=== WHAT THE TASK REQUIRES ===
What follows is a listing. Return every line of it exactly.

=== DATA ===
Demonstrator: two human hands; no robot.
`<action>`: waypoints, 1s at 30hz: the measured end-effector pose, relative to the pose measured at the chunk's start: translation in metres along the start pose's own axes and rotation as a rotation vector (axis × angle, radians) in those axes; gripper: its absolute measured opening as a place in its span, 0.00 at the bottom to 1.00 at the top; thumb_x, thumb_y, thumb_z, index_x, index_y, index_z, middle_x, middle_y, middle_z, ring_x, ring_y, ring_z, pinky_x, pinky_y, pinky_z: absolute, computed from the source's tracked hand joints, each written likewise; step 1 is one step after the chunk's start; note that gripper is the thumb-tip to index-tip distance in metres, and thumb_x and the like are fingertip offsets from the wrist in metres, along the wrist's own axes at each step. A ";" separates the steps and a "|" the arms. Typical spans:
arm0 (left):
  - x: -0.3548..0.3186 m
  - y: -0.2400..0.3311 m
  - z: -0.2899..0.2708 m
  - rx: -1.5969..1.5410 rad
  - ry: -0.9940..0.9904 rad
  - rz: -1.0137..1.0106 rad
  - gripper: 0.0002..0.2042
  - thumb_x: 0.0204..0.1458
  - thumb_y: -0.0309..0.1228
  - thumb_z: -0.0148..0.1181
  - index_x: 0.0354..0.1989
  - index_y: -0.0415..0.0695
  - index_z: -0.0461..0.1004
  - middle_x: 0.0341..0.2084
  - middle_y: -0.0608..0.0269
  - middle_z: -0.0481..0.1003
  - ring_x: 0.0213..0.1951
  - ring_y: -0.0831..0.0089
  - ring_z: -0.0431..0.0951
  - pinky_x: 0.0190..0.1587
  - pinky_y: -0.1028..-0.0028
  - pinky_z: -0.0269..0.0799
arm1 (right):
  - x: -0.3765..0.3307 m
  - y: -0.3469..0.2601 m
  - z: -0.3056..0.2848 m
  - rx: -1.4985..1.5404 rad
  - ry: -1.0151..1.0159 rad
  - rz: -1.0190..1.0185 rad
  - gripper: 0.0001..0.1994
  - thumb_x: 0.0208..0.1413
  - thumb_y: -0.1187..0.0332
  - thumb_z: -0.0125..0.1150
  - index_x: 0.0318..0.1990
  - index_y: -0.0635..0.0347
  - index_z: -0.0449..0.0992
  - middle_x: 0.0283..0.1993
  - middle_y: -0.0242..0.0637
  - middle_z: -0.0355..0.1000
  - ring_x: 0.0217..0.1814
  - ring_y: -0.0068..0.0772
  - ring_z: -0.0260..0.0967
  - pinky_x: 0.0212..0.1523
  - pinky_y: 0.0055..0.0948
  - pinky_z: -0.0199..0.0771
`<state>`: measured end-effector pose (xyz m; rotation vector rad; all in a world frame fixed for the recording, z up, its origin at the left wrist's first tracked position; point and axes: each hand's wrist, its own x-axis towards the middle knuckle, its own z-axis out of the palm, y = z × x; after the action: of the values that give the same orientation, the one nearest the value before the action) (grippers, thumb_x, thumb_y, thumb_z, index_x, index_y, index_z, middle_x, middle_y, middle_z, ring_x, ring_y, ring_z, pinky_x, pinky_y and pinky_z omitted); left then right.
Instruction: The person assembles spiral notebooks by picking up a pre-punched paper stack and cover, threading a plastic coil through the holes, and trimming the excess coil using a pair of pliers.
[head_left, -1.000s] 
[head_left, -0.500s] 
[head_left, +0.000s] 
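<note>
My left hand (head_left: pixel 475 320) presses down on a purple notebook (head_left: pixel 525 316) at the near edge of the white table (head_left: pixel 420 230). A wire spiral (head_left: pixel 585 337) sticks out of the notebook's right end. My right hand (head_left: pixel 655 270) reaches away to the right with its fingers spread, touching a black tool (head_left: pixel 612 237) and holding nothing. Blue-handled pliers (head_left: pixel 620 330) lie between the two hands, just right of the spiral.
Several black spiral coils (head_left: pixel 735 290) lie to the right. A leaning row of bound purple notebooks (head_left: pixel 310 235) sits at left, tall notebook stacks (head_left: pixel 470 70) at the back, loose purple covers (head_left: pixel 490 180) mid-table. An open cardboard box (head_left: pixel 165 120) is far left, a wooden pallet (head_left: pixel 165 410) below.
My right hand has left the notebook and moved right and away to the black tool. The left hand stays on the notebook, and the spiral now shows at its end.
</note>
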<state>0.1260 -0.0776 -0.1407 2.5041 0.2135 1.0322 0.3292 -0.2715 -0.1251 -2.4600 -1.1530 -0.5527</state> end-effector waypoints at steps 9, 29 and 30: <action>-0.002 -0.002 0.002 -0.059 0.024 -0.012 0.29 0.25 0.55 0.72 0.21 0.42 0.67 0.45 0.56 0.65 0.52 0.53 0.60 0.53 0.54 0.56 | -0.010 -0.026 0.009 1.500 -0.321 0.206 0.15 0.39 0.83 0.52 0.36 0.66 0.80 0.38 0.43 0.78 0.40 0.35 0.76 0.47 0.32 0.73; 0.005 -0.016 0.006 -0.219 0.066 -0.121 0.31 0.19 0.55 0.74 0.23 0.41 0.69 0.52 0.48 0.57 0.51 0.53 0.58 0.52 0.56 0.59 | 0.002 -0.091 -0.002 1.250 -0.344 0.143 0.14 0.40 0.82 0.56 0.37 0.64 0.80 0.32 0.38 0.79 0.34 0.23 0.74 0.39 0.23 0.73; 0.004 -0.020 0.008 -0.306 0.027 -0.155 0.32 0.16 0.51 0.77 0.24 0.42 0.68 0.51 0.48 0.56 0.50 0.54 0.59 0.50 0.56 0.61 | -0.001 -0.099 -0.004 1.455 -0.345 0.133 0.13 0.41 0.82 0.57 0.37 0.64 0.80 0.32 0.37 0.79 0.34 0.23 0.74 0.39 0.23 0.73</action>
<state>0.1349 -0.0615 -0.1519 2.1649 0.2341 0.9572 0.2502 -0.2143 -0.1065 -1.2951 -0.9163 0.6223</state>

=== WRITTEN ANSWER ===
Demonstrator: two human hands; no robot.
`<action>`: waypoints, 1s at 30hz: the measured end-effector pose, relative to the pose measured at the chunk's start: translation in metres along the start pose's own axes and rotation as a rotation vector (axis × angle, radians) in those axes; gripper: its absolute measured opening as a place in its span, 0.00 at the bottom to 1.00 at the top; thumb_x, thumb_y, thumb_z, index_x, index_y, index_z, middle_x, middle_y, middle_z, ring_x, ring_y, ring_z, pinky_x, pinky_y, pinky_z: absolute, computed from the source's tracked hand joints, each written likewise; step 1 is one step after the chunk's start; note that gripper is the thumb-tip to index-tip distance in metres, and thumb_x and the like are fingertip offsets from the wrist in metres, along the wrist's own axes at each step. A ";" separates the steps and a "|" the arms. Typical spans:
arm0 (left):
  - x: -0.3548..0.3186 m
  - y: -0.2400..0.3311 m
  - z: -0.2899..0.2708 m
  - rx: -1.5969..1.5410 rad
  - ry: -0.9940..0.9904 rad
  - rz: -1.0137..1.0106 rad
  - gripper: 0.0002..0.2042
  - thumb_x: 0.0204..0.1458
  - thumb_y: -0.0309..0.1228
  - thumb_z: -0.0148..0.1181
  - index_x: 0.0354..0.1989
  - index_y: -0.0415..0.0695
  - index_z: -0.0461..0.1004
  - middle_x: 0.0341..0.2084
  - middle_y: -0.0608..0.0269
  - middle_z: -0.0481..0.1003
  - ring_x: 0.0213..0.1951
  - ring_y: -0.0831..0.0089
  - ring_z: -0.0431..0.0951
  - pinky_x: 0.0190..0.1587
  - pinky_y: -0.1028..-0.0028
  - pinky_z: -0.0269..0.0799
arm1 (right):
  - x: -0.3765..0.3307 m
  - y: -0.3469..0.2601 m
  - z: -0.3056..0.2848 m
  - rx: -1.4985..1.5404 rad
  - ry: -1.0151..1.0159 rad
  - rz: -1.0190..1.0185 rad
  - gripper: 0.0001..0.1994
  - thumb_x: 0.0208..0.1413
  - thumb_y: -0.1187..0.0332
  - thumb_z: -0.0125..0.1150
  - index_x: 0.0318..0.1990
  - index_y: -0.0635..0.0347
  - index_z: -0.0449..0.0992
  - middle_x: 0.0283..0.1993
  - middle_y: -0.0242..0.0637
  - middle_z: -0.0355..0.1000
  - ring_x: 0.0217..0.1814
  - ring_y: -0.0068..0.0772
  - ring_z: -0.0260..0.0967
  - pinky_x: 0.0212..0.1523
  - pinky_y: 0.0055..0.0948
  - pinky_z: -0.0199..0.0771
`<state>`: measured end-effector pose (xyz m; rotation vector rad; all in a world frame fixed for the recording, z up, its origin at the left wrist's first tracked position; point and axes: each hand's wrist, its own x-axis towards the middle knuckle, its own z-axis out of the palm, y = z × x; after the action: of the values that give the same orientation, the one nearest the value before the action) (grippers, thumb_x, thumb_y, thumb_z, index_x, index_y, index_z, middle_x, middle_y, middle_z, ring_x, ring_y, ring_z, pinky_x, pinky_y and pinky_z omitted); left then right.
Instruction: The person assembles spiral notebooks by picking up a pre-punched paper stack and cover, threading a plastic coil through the holes, and trimming the excess coil using a pair of pliers.
[head_left, -1.000s] 
[head_left, -0.500s] 
[head_left, +0.000s] 
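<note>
My left hand (head_left: pixel 475 320) presses down on a purple notebook (head_left: pixel 525 316) at the near edge of the white table (head_left: pixel 420 230). A wire spiral (head_left: pixel 585 337) sticks out of the notebook's right end. My right hand (head_left: pixel 655 270) reaches away to the right with its fingers spread, touching a black tool (head_left: pixel 612 237) and holding nothing. Blue-handled pliers (head_left: pixel 620 330) lie between the two hands, just right of the spiral.
Several black spiral coils (head_left: pixel 735 290) lie to the right. A leaning row of bound purple notebooks (head_left: pixel 310 235) sits at left, tall notebook stacks (head_left: pixel 470 70) at the back, loose purple covers (head_left: pixel 490 180) mid-table. An open cardboard box (head_left: pixel 165 120) is far left, a wooden pallet (head_left: pixel 165 410) below.
My right hand has left the notebook and moved right and away to the black tool. The left hand stays on the notebook, and the spiral now shows at its end.
</note>
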<state>0.1260 -0.0776 -0.1407 2.5041 0.2135 1.0322 0.3292 -0.2715 -0.1251 -2.4600 -1.1530 -0.5527</state> end-effector waypoints at steps 9, 29 and 30: <action>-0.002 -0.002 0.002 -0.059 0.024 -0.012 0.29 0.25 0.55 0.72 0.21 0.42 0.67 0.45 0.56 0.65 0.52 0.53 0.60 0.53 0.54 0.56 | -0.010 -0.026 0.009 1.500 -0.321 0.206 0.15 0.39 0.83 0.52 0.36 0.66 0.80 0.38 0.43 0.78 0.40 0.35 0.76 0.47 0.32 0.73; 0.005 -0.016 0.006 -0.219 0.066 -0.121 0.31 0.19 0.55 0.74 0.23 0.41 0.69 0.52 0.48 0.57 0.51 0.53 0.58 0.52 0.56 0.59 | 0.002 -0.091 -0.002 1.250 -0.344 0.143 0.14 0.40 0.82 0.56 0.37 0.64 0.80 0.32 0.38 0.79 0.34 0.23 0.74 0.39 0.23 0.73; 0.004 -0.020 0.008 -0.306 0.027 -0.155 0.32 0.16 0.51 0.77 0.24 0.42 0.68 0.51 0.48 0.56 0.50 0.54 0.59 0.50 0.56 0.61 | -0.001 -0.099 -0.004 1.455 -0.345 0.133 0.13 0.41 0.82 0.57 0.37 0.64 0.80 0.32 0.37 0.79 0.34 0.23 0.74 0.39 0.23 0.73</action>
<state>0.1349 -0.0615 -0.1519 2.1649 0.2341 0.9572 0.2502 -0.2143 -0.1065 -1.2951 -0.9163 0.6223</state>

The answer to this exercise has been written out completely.